Does anyone know if the "seeds harvest date" is on any packages for heirlooms? I would like to know that because i am wanting to build my seed bank for use in about 3-5 years.
Just in case you are wondering too i am looking at how long seeds will last, seeds like corn i will wait because they don't germinate well after more than a year. getting an early start though will help spread the wallet burden over time!


----------



## majmill

germination ability varies greatly among seeds, anywhere from 1 to 5 years is usual although some seem to last forever. Instead of saving many seeds I have been reading up on unusual foods that are perennials, such as asparagus, artichokes, rubarb, berries, amaranth, and jerusalum artichokes. I plan on planting a few this summer. 
Day lilies are an all around plant that are really tasty, I keep adding more each year. 
Also I plan to plant several white oaks for acorn flour. I am not sure if sugar maples would produce sugar in this southern heat, so may have to resort to beekeeping.
My other interest is in foraging. I used to do it alot living in Vermont, but it is a whole different ballgame now that I live in NC.
Go on line and request a bunch of seed catalogues, this years are being mailed as we speak. There is scads of info in them. happy gardening.


----------



## Jim1590

sailaway, can you upload a picture?

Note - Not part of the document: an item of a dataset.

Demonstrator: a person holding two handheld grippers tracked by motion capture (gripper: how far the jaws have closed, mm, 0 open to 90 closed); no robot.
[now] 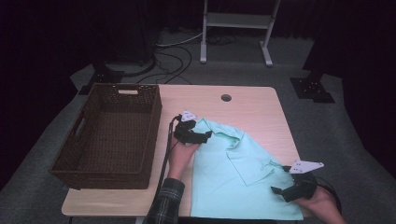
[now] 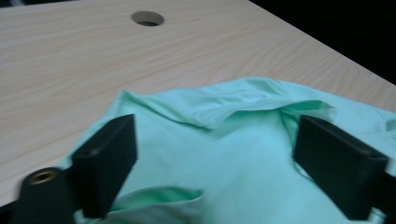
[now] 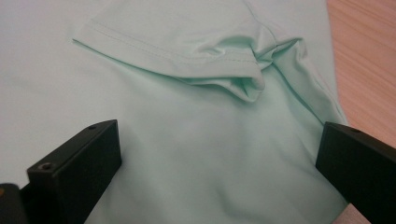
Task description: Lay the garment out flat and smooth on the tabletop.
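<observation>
Mint shirt (image 1: 238, 172) lies partly folded on the worktop (image 1: 252, 100), centre-right of frame, basket (image 1: 109, 135) to its left. Our left gripper (image 1: 198, 133) sits at the shirt's upper-left edge w/ jaws spread, nothing pinched; right gripper (image 1: 285, 191), lower right, likewise spread over cloth. Next fold: we'd pinch hems only, lift low, keep edges aligned.

Mint-green shirt (image 3: 187, 140) on wooden table (image 3: 364, 56), folded sleeve (image 3: 177, 51), claw (image 3: 217, 163) jaws apart
</observation>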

I haven't been able to track down much about livingston except they are trying to undercut pricing on the retail seed market. This would be some good information to have


----------



## Startingout-Blair

JimMadsen said:


> sailaway, can you upload a picture? I haven't been able to track down much about livingston except they are trying to undercut pricing on the retail seed market. This would be some good information to have


http://livingstonseed.info/


----------



## AuroraHawk

majmill said:


> Also I plan to plant several white oaks for acorn flour. I am not sure if sugar maples would produce sugar in this southern heat, so may have to resort to beekeeping.


Birch and walnut can be tapped although their sugar content isn't as high.


----------



## PackerBacker

Does it really matter if the seeds are from China? 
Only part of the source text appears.